D. Beguet & P. N. Ledoux : C’est vrai que cela fait écho à la dématérialisation de l’art, mais pour être honnête, ce sont des questionnements qui datent des années 1960, avec Fluxus et l’art conceptuel. Nous en sommes les héritiers (l’héritage était immatériel bien sûr). Nous pensons que nous sommes arrivés à une saturation d’œuvres d’art et la question permanente est : pourquoi une de plus ? Nous produisons des œuvres et donc, nous sommes complices de cette situation, mais nous les réalisons pour des raisons bien autres. Le débat continue.
P. Lacroix : Comment vous positionnez-vous face à votre propre travail ? Vous sentiriez-vous apte à recevoir une telle proposition ?
P. N. Ledoux : Si je devais arrêter, tout à fait, j’adorerais l’idée. Et quelque part, ce projet est peut-être une manière de l’anticiper.

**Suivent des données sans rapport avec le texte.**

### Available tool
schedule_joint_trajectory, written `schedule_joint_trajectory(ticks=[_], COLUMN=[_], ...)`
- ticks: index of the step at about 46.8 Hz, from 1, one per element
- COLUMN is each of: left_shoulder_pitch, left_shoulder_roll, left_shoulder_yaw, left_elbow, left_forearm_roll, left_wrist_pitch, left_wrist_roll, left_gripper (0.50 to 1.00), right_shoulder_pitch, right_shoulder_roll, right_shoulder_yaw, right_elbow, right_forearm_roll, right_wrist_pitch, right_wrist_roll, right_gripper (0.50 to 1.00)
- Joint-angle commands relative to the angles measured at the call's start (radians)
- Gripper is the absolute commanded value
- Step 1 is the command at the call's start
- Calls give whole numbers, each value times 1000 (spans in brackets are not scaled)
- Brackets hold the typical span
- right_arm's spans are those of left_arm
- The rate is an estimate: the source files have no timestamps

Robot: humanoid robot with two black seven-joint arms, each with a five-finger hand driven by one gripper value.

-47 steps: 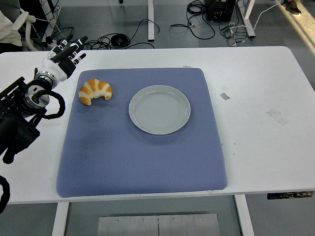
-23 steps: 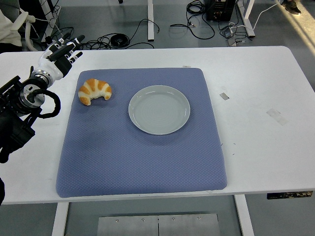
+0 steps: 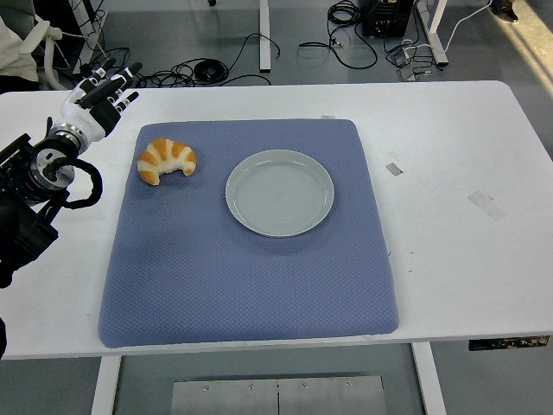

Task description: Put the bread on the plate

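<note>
The left robot hand (image 3: 97,97) is hovering over the far left part of the white surface (image 3: 449,156), its white and black fingers (image 3: 121,73) spread out and extended toward the far side. It is holding nothing and is touching nothing that can be seen. Its black arm (image 3: 30,199) is coming in from the left edge, with a looped cable showing by the wrist. No right robot hand is showing in the head view.

One blue mat (image 3: 251,259) is covering the middle of the surface. On it are lying one bread (image 3: 167,161), a golden croissant with pale stripes, and one round grey plate (image 3: 280,192). The plate is carrying nothing.

The bread is sitting near the mat's far left corner, with its curved ends pointing toward the near edge. It is lying to the right of the left robot hand and a little nearer to the camera, close by yet clearly apart from the fingers. The plate is resting to the right of the bread, with a strip of bare mat between them, so the bread is lying between the robot hand and the plate.

Two small pieces of tape (image 3: 394,169) are sticking to the bare surface right of the mat. Beyond the far edge, black cables (image 3: 216,65) are trailing across the grey floor (image 3: 302,69).
</note>
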Motion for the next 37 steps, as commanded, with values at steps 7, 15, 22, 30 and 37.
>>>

D. Beguet : Mon travail n’est pas à vendre. Je ressens un trop grand attachement pour m’en séparer, mais par petit bout et si ça paye bien, pourquoi pas.
D. Beguet & P. N. Ledoux : Nous pourrions tout à fait vendre un jour à une société anonyme d’artistes réunis, riches et malins Ludovic Chemarin© afin qu’elle continue sa carrière et que nous puissions finir notre vie tranquillement sur la côte ouest, dans une villa de luxe, bien gardée, où toutes les images du monde extérieur seraient interdites et où nous pourrions peindre de beaux couchers de soleil.
Un dossier Icônes Ludovic Chemarin© se trouve aux pages 177-195.